• _How to complete this task_: The material below contains a line with "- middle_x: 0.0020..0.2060" and a line with "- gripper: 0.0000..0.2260". Copy exactly those two lines and all lines between them.

• _Provided data_:
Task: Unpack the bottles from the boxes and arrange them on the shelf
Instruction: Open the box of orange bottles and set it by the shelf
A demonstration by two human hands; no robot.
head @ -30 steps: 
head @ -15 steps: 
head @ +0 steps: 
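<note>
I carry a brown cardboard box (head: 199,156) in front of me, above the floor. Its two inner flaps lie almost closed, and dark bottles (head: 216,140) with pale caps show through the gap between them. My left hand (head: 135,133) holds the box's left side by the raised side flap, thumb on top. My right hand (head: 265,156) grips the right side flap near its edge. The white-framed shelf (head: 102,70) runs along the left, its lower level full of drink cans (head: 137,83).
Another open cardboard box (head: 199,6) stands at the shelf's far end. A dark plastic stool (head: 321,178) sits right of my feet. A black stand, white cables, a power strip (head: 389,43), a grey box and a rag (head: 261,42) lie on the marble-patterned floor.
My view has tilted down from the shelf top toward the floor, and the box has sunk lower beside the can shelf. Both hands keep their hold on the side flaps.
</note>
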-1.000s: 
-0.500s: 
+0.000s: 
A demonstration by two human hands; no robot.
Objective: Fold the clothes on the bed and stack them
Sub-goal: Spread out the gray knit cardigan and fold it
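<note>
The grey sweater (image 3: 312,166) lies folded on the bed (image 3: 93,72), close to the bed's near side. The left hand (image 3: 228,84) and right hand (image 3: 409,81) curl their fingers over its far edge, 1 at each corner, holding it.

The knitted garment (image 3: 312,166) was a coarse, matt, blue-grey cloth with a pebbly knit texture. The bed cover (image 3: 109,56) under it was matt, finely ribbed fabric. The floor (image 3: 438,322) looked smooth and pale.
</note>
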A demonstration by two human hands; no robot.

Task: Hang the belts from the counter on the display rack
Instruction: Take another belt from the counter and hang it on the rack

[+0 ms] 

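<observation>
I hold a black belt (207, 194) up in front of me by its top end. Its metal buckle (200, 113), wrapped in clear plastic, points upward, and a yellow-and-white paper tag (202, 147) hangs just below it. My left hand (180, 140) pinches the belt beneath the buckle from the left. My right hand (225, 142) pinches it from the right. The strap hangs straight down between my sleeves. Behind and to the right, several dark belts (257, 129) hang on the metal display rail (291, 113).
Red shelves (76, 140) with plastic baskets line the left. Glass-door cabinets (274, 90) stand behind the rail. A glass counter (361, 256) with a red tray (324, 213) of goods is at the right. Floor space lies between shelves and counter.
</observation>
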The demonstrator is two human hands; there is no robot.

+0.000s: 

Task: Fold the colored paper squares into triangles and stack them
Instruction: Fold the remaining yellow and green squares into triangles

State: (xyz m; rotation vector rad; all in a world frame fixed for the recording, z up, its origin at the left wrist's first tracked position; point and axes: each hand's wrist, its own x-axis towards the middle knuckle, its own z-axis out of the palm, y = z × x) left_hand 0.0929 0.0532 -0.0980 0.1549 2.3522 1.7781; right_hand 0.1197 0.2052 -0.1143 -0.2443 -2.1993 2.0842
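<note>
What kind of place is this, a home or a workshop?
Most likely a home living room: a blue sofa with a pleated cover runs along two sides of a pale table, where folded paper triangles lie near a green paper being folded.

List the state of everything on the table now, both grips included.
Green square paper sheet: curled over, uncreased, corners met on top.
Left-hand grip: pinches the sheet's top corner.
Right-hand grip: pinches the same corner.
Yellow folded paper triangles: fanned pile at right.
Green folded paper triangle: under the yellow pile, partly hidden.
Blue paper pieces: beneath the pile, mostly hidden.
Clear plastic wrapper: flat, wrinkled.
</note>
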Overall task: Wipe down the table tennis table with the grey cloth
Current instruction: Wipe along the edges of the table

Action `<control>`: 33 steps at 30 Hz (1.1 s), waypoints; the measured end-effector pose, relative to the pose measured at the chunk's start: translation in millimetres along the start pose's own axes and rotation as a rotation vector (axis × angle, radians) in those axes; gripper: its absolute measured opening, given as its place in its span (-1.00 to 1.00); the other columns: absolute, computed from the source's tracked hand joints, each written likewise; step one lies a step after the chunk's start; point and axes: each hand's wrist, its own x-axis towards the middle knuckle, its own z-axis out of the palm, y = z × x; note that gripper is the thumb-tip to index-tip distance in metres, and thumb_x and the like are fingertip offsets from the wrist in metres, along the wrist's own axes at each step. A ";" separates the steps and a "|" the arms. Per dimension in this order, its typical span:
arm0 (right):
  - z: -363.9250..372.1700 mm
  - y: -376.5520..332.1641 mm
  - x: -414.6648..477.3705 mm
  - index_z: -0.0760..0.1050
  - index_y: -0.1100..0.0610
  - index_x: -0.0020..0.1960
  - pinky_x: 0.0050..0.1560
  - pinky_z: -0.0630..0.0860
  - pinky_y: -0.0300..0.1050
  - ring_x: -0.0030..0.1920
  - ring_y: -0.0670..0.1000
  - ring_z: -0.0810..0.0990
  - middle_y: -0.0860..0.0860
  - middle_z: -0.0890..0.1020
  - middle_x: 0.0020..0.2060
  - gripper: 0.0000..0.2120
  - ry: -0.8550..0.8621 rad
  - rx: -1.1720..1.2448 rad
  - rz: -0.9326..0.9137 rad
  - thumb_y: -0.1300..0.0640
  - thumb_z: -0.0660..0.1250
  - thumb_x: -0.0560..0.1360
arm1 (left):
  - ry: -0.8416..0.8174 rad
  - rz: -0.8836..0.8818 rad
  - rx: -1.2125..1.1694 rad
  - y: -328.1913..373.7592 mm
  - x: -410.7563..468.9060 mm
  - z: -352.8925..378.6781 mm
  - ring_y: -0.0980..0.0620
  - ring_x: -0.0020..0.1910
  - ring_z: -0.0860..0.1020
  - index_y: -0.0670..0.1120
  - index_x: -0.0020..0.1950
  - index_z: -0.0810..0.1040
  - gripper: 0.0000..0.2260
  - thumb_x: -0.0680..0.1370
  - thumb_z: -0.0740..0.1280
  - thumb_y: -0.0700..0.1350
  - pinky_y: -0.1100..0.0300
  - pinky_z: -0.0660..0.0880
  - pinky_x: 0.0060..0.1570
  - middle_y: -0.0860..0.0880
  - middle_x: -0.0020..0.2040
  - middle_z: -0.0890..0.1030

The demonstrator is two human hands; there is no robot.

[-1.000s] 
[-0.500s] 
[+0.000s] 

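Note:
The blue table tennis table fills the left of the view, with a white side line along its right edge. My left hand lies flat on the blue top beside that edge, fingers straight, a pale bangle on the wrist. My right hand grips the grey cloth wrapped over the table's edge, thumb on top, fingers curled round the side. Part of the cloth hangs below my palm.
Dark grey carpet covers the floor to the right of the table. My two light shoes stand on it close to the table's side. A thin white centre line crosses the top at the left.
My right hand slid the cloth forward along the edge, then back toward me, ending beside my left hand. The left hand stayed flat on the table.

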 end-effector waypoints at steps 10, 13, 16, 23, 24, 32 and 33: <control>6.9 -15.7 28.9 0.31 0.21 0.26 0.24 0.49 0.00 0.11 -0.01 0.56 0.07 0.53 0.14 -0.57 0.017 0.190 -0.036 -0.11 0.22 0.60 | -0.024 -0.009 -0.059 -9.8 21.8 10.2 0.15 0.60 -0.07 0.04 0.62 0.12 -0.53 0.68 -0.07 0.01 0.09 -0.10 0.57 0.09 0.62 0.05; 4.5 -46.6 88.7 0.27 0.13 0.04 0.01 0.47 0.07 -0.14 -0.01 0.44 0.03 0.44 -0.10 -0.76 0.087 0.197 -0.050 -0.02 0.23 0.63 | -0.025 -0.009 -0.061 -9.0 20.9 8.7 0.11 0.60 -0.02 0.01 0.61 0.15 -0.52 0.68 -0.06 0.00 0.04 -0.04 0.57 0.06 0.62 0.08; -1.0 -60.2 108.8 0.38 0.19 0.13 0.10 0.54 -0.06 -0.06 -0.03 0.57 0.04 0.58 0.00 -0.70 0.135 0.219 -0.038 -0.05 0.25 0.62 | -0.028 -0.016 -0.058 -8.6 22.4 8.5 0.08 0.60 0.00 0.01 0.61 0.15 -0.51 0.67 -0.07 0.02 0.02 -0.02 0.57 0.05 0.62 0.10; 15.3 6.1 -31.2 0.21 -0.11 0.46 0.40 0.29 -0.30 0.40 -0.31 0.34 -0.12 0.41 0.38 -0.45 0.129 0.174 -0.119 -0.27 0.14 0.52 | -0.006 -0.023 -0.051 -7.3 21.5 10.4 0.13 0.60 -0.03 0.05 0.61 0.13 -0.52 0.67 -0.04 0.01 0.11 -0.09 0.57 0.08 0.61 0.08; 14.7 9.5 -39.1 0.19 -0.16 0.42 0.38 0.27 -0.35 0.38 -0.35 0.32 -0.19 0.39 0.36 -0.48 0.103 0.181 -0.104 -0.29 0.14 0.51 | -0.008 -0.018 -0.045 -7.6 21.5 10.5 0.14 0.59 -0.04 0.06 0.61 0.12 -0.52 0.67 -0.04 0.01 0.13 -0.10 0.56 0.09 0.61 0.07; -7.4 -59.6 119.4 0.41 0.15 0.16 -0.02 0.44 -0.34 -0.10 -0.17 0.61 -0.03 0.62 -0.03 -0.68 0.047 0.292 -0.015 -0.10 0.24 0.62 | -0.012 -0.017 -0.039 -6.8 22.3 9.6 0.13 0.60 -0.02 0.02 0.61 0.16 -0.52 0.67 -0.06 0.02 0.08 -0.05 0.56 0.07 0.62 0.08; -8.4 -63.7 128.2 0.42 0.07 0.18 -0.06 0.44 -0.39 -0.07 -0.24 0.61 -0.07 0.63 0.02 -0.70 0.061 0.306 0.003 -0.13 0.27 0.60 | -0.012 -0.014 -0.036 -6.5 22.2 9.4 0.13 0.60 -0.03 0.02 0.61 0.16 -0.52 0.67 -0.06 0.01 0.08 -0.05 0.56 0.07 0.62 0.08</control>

• _Exercise solution_:
  - middle_x: 0.0020..0.2060
  - gripper: 0.0000..0.2120
  - ry: -0.8550..0.8621 rad
  - rx: -1.1720..1.2448 rad
  - rz: -0.9326..0.9137 rad
  - thumb_y: -0.1300..0.0640
  - thumb_z: -0.0660..0.1250
  - thumb_x: -0.0560..0.1360
arm1 (left):
  - ry: -0.8416..0.8174 rad
  - rz: -0.8836..0.8818 rad
  - rx: -1.2125..1.1694 rad
  - y: -328.1913..373.7592 mm
  - x: -410.7563..468.9060 mm
  - z: -352.8925..378.6781 mm
  - ring_y: -0.0980..0.0620
  - ring_x: -0.0020..0.1910
  - ring_z: -0.0860..0.1020
  - index_y: -0.0670..0.1120
  - index_x: -0.0020..0.1950
  - index_z: -0.0810..0.1040
  - gripper: 0.0000..0.2260

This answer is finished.